La dernière page du Brexit s’annonce aussi complexe que les précédentes
Le Royaume-Uni clôt une page de son histoire. A 23 heures, heure britannique, minuit, heure française, ce 31 janvier, le Royaume-Uni quittera l’Union européenne (UE), 47 ans après son adhésion. Trois années et demi et quelques faux-départs auront été nécessaires pour aboutir à ce résultat, qui continue à opposer les partisans du maintien du Royaume-Uni dans l’UE aux Brexiters purs et durs.
Cette sortie ne constitue qu’une première étape : la plus facile. Le Royaume-Uni rentrera aussitôt dans une période de transition qui se terminera au plus tôt le 31 décembre prochain. Durant ces onze mois, les deux blocs négocieront leurs nouvelles relations commerciales. Pour l’heure, le mandat de négociation reste à définir et les pourparlers ne devraient commencer qu’en mars. Mais les exigences du Royaume-Uni et des Vingt-Sept laissent d’ores et déjà présager de discussions difficiles.
Côté britannique, la victoire écrasante du Parti conservateur aux dernières élections législatives permet au gouvernement d’entamer cette seconde phase dans une position de force. Boris Johnson a confié au diplomate David Frost le soin de diriger la «Taskforce Europe», une unité de 30 à 40 personnes basée à Downing Street, chargée de superviser les négociations et de les mener à bien. «Contrairement à ce que l’on entend souvent, le Royaume-Uni possède des ressources de négociations importantes et des fonctionnaires de qualité», souligne Charles Bransted, responsable en droit public et politique au sein du cabinet d’avocats Hogan Lovells. «En revanche, à la différence des Etats-Unis ou encore de l’Union européenne, le pays ne dispose pas d’un cadre réglementaire et institutionnel, qui reste à inventer», ajoute-t-il.
Divergences européennes
Du côté européen, la Commission aura la tâche difficile de maintenir en l’état l’unité qui avait prévalu chez les 27 Etats-membres pendant la première phase de négociations : «les intérêts économiques des différents membres de l’UE à l’égard du Royaume-Uni ne seront pas nécessairement alignés», explique Aline Doussin, associée chez Hogan Lovells. Elle rappelle que, «d’ores et déjà, les Etats européens affichent des positions différentes en matière de politique commerciale à l’égard des Etats-Unis et il faut s’attendre à ce que ces divergences de points de vue jouent aussi dans la négociation entre l’UE et le Royaume-Uni».

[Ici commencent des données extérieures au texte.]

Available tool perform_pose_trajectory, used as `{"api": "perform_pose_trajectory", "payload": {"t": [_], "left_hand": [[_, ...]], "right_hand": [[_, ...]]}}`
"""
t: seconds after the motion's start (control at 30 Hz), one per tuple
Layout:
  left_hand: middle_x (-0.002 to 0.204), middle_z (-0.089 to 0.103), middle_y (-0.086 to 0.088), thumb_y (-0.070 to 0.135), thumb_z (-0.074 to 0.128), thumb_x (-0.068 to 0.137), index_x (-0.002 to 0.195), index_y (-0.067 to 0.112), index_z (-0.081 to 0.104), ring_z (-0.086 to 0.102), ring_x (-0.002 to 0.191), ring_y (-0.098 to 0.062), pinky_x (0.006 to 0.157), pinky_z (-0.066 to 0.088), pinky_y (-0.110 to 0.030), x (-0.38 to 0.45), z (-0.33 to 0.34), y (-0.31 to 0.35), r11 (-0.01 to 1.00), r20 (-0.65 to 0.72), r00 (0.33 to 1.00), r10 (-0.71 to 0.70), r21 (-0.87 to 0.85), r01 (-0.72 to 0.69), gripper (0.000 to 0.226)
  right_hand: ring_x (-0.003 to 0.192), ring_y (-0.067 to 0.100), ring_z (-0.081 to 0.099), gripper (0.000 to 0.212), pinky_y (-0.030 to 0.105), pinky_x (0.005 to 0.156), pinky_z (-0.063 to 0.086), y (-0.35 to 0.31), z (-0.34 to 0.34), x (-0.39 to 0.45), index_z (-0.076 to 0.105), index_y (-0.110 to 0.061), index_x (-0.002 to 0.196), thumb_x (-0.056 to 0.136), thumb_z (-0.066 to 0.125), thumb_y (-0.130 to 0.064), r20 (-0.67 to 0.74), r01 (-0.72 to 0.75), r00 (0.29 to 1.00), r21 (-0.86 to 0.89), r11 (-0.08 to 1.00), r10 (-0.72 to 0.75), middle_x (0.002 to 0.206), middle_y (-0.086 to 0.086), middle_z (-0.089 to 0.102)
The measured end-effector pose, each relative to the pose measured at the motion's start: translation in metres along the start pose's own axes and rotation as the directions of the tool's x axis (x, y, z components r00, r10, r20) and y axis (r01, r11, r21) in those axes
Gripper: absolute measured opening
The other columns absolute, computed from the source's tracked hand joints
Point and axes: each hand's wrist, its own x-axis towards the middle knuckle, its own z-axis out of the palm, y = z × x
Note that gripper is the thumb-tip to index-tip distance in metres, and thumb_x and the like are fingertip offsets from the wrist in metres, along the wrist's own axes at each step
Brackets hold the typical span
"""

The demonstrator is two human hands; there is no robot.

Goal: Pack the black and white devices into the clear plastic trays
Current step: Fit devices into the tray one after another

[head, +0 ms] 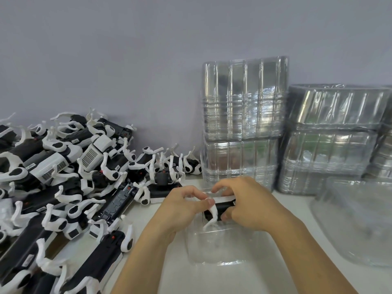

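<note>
— Both hands met over the near clear tray (214, 251), didn't they? What were they holding?

— One black and white device (222, 205). The left hand (182, 206) curled round its left end, thumb pressed on the white curved arm, and the right hand (244, 202) gripped the right end with bent fingers. The device sat between them, just above the tray's far edge.

— And the others?

— Heaped in a pile of devices (63, 177) on the left of the white desk (144, 213), reaching back to the grey wall (148, 60). Stacks of clear trays (241, 124) stood behind the hands, and another loose tray (356, 219) lay to the right.

— Any writing?

— Small labels showed on several devices, too blurred to read.
</note>
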Motion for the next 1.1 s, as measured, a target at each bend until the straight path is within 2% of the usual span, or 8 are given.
{"api": "perform_pose_trajectory", "payload": {"t": [0.13, 0.27, 0.4, 0.5, 0.67, 0.8, 0.97, 1.1], "left_hand": [[0.108, 0.062, 0.009, 0.028, 0.081, 0.082, 0.082, 0.018, 0.074, 0.051, 0.1, 0.008, 0.071, 0.035, -0.015, -0.002, -0.001, 0.001, 1.0, -0.002, 1.0, -0.012, -0.004, 0.012, 0.012], [0.105, 0.063, 0.006, 0.024, 0.08, 0.083, 0.076, 0.018, 0.072, 0.054, 0.102, -0.002, 0.074, 0.038, -0.022, -0.003, -0.002, 0.002, 0.999, -0.004, 1.0, -0.025, -0.029, 0.025, 0.012], [0.107, 0.063, 0.006, 0.025, 0.079, 0.084, 0.076, 0.019, 0.072, 0.054, 0.103, -0.004, 0.072, 0.037, -0.021, -0.005, -0.001, 0.003, 0.999, -0.011, 0.999, -0.041, -0.018, 0.04, 0.013], [0.106, 0.063, 0.006, 0.026, 0.079, 0.084, 0.075, 0.02, 0.072, 0.055, 0.102, -0.006, 0.072, 0.037, -0.021, -0.006, -0.001, 0.004, 0.999, -0.01, 0.999, -0.044, -0.014, 0.044, 0.013], [0.106, 0.063, 0.007, 0.025, 0.08, 0.083, 0.067, 0.025, 0.072, 0.054, 0.109, -0.01, 0.077, 0.038, -0.024, -0.006, -0.003, 0.003, 0.999, 0.002, 1.0, -0.031, -0.016, 0.031, 0.018], [0.108, 0.062, 0.008, 0.025, 0.08, 0.083, 0.062, 0.029, 0.071, 0.053, 0.113, -0.013, 0.086, 0.037, -0.03, -0.005, -0.004, 0.003, 1.0, 0.009, 1.0, -0.021, -0.008, 0.021, 0.023], [0.107, 0.063, 0.009, 0.025, 0.081, 0.083, 0.062, 0.028, 0.072, 0.052, 0.106, -0.001, 0.076, 0.037, -0.02, -0.005, -0.004, 0.003, 1.0, 0.013, 1.0, -0.014, -0.013, 0.014, 0.022], [0.108, 0.061, 0.011, 0.024, 0.081, 0.083, 0.076, 0.017, 0.074, 0.05, 0.099, 0.007, 0.072, 0.034, -0.015, -0.004, -0.003, 0.001, 1.0, 0.009, 1.0, -0.014, -0.025, 0.015, 0.011]], "right_hand": [[0.103, 0.006, 0.059, 0.057, 0.034, 0.09, 0.053, -0.001, -0.004, -0.001, 0.058, -0.05, 0.12, 0.076, 0.082, -0.023, 0.028, -0.003, 1.0, 0.033, 0.999, 0.002, 0.115, -0.016, 0.059], [0.096, -0.007, 0.055, 0.036, 0.012, 0.075, 0.04, 0.004, -0.026, -0.007, 0.063, -0.048, 0.104, 0.082, 0.081, -0.024, -0.041, 0.054, 0.998, 0.1, 0.994, -0.05, 0.103, -0.023, 0.062], [0.073, -0.002, 0.059, 0.015, 0.016, 0.064, 0.039, 0.016, -0.058, -0.02, 0.069, -0.041, 0.084, 0.078, 0.081, -0.047, -0.092, -0.032, 0.995, 0.07, 0.997, 0.038, 0.082, -0.017, 0.066], [0.07, 0.0, 0.064, 0.025, 0.02, 0.064, 0.045, 0.02, -0.067, -0.026, 0.075, -0.034, 0.077, 0.07, 0.083, -0.057, 0.0, -0.142, 0.99, 0.038, 0.989, 0.142, 0.073, -0.014, 0.069], [0.073, 0.006, 0.068, 0.018, 0.026, 0.071, 0.056, 0.012, -0.058, -0.021, 0.076, -0.027, 0.072, 0.078, 0.083, -0.042, -0.026, -0.178, 0.984, -0.043, 0.983, 0.177, 0.073, -0.009, 0.073], [0.074, 0.004, 0.066, 0.014, 0.022, 0.067, 0.05, 0.014, -0.058, -0.021, 0.077, -0.028, 0.07, 0.079, 0.083, -0.037, -0.038, -0.178, 0.983, 0.002, 0.984, 0.178, 0.071, -0.013, 0.071], [0.071, 0.001, 0.063, 0.016, 0.019, 0.061, 0.042, 0.018, -0.054, -0.019, 0.075, -0.027, 0.067, 0.077, 0.085, -0.035, -0.087, -0.187, 0.978, 0.059, 0.981, 0.191, 0.067, -0.015, 0.069], [0.07, 0.005, 0.062, 0.016, 0.019, 0.058, 0.039, 0.019, -0.051, -0.017, 0.074, -0.027, 0.067, 0.078, 0.084, -0.032, -0.091, -0.216, 0.97, 0.104, 0.971, 0.226, 0.069, -0.01, 0.068]]}}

La durée limitée de la période de transition impose aussi de faire des choix : la City espère que le secteur des services financiers figurera en bonne place dans les négociations. Mais les experts en doutent : «Il est peu probable que le secteur des services financiers, qui représente environ 7% de l'économie britannique, soit couvert par des accords sectoriels», écrit Aarti Sakhuja, analyste crédit au sein de S&P. «En l’absence d’accords permanents globaux, les entreprises pourraient se détourner des investissements à grande échelle au Royaume-Uni», prévient l’analyste.
Les Britanniques craignent aussi que l’accès des établissements financiers au continent européen post-Brexit soit conditionné aux solutions qui seront trouvées dans le secteur de la pêche. Cette activité, qui emploie moins de 180.000 personnes dans l’ensemble du bloc et couvre 0,04% de l’économie britannique, reste le moteur économique des communautés côtières, ce qui lui assure un poids politique supplémentaire.
Négociations à plusieurs niveaux
Fervent défenseur de l’idée d’une Global Britain, Boris Johnson veut aussi mener de front plusieurs négociations afin de garantir au Royaume-Uni un statut de puissance de taille moyenne au milieu de superpuissances économiques mondiales : certains secteurs, comme les nouvelles technologies, seront privilégiées, à l’image d’accords de libre-échange avec des pays clé. Le Japon est ainsi le troisième plus gros investisseur au Royaume-Uni, «mais ses entreprises et son gouvernement considèrent le Brexit comme une trahison», explique Sam Lowe, chercheur au sein du think tank européen CER. Selon lui, «le gouvernement britannique devra reconstruire cette relation».
La nature du rapprochement avec les Etats-Unis reste aussi à définir : la résistance de Londres aux pressions américaines dans le dossier Huawei pourrait potentiellement rééquilibrer les relations à venir entre Londres et Washington : «Le cas Huawei illustre très clairement qu’il est impossible de séparer la politique intérieure des négociations commerciales», explique Charles Bransted. Dans un contexte de guerre commerciale entre les Etats-Unis, l’Union européenne et la Chine, la perspective de négociations à plusieurs niveaux contraindra Boris Johnson à trancher. Au risque de conduire le Royaume-Uni vers un no-deal fin décembre.